As an urban educator, I find myself dealing with issues of race and class a lot with my students. Sometimes — and often in the best moments — it’s explicit. Some of the most powerful conversations I’ve had in my ten years in the classroom have been around those issues. In the worst moments, it is the unspoken undercurrent in a classroom, unnamed and corrosive, as people fear talking about thing that they cannot necessarily resolve. And after ten years, I still struggle with these issues, and perhaps all I have learned is that we cannot allow race and class to be unspoken. We have to have the hard conversations, even when they become uncomfortable. And while I cannot say that I’ve always had them — I have shied away from too many, I think — I continue to try. Ten years ago, when I was a student teacher, I had a teacher in the high school where I student taught tell me to “go to the suburbs and teacher your own kind.” I didn’t, and my life is richer for it… and with any luck, there are a few student of color who are better off for my being in their lives as well. In the end, issues of race and class remain some of the most difficult ones to talk about.

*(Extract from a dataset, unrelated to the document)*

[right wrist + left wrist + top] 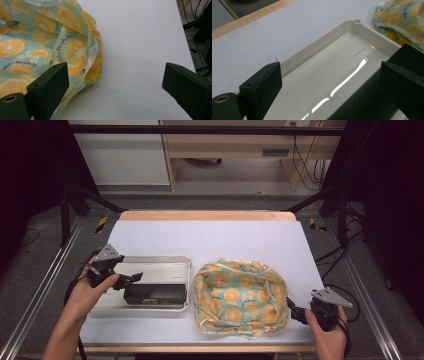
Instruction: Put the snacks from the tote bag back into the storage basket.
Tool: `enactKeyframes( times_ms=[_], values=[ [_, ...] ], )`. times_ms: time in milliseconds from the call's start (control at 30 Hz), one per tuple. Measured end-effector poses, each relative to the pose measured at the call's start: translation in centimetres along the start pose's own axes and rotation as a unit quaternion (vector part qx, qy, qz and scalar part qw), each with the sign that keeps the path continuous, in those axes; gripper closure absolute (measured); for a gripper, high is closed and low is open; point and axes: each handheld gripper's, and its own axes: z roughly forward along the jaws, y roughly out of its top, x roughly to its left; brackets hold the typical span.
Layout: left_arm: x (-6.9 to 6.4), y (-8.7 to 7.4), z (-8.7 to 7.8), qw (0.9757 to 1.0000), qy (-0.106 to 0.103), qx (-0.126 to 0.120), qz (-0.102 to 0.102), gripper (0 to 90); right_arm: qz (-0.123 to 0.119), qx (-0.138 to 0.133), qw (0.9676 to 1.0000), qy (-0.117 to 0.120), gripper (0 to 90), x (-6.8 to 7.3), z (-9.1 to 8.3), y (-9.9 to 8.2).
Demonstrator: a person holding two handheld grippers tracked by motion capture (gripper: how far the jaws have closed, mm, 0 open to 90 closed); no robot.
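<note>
A cream tray (150, 262) lies at the left of the table, with a black box (155, 293) in its near part. My left gripper (131, 279) hovers open over the tray's left end, just left of the box. In the left gripper view the tray (332, 45) spreads between the wide-apart jaws and the black box (367, 100) lies low at the right. A crumpled bag printed with orange slices (240, 295) rests right of the tray. My right gripper (295, 312) is open at the bag's near right edge. In the right gripper view the bag (45, 37) lies beside the left jaw.
The white table top (210, 237) has bare room behind the tray and bag, and a wooden strip (207, 215) runs along its far edge. Metal rails (45, 280) and cables flank the table on both sides.
</note>
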Motion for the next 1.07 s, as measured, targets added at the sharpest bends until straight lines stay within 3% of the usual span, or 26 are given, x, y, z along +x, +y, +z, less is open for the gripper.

Tonight, I found an old essay by Henry Louis Gates from a 1998 PBS Frontline special called The Two Nations of Black America: Are We Better Off? It demands a read. It is historical, challenging, powerful and all of us who teach African-American students, whether we are in the cities, the suburbs or the rural communities, should read it. We should read it with our students, and we should talk about it — even when the conversations are difficult. I quote Dr. Gates’ final paragraph:
Dr. King did not die so that half of us would make it, half of us perish, forever tarnishing two centuries of agitation for our equal rights. We must accept our historical responsibility and live Dr. King’s credo that none of us is free until all of us are free. And that all of us are brothers and sisters, as Dr. King said so long ago–white and black, Protestant and Catholic, Gentile and Jew and Muslim, Gay and straight, rich and poor — even if we are not brothers-in-law.
I hesitated to quote any of this piece because one paragraph cannot sum up the richness and complexity of his essay. The full text really must be read.